Bristol Blenheim L1514 Shot Down at Pernis

Bristol Blenheim MkIF

Nationality: British


Serial number: L1514

Unit: 600 Squadron


Call sign: BQ - N

Date of loss: 10/05/1940




This was one of six Blenheim fighters despatched from RAF Manston during the late morning to attack Waalhaven airfield near Den Haag (Netherlands). This airfield and the beaches along the coast were being used by the invading German airborne forces. The orders for fighters to be used instead of bombers was a War Cabinet decision, as they wished to minimise Dutch civilian casualties.

Arriving over the target at 12.05 hrs, the six Blenheims had begun to strafe the German Junkers 52 transport aircraft when they were "bounced" by Messerschmitt 110 fighters from 3/ZG1. Five out the six aircraft were lost, together with seven crew members killed and two captured. The surviving aircraft, flown by F/O T Hayes, landed badly damaged at Manston.

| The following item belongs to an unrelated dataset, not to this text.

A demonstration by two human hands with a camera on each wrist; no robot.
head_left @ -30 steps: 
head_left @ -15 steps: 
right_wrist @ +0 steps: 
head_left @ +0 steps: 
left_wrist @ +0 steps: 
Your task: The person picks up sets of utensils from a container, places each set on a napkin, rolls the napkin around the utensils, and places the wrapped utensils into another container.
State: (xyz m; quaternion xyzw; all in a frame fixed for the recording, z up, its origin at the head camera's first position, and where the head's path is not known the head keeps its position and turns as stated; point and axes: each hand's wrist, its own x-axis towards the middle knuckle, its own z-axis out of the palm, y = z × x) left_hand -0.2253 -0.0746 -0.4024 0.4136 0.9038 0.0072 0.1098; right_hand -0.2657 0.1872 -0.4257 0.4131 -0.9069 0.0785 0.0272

 Pilot Officer Dickie Haine and Pilot Officer Kramer flying in L1514 were among those shot down. Having set one of the enemy Junkers 52 transports on fire, P/O Haine pulled away from the target. As he did so, a cannon shell shattered his canopy and instrument panel; following further hits to both engines, Haine was forced to crash-land on a mudflat near Goeree-Overflakee. During the action, P/O Kramer, the rear gunner, claimed to have shot down a Messerschmitt Bf 109, but no Luftwaffe losses tie up with this claim.
Haine and his gunner made contact with the Dutch Army and two days later arrived at The Hague, where the British Air Attaché assisted them. Shortly after they had boarded the destroyer HMS Hereward, Queen Wilhelmina and her party arrived and the ship sailed for Harwich. For their actions, both crew members received the D.F.C.

P/O. Dickie Haine survived the war, became a Group Captain and died in 2008.


The artefacts displayed here include a magnetic block from the Bristol Mercury engines and a piece of the aircraft's airframe.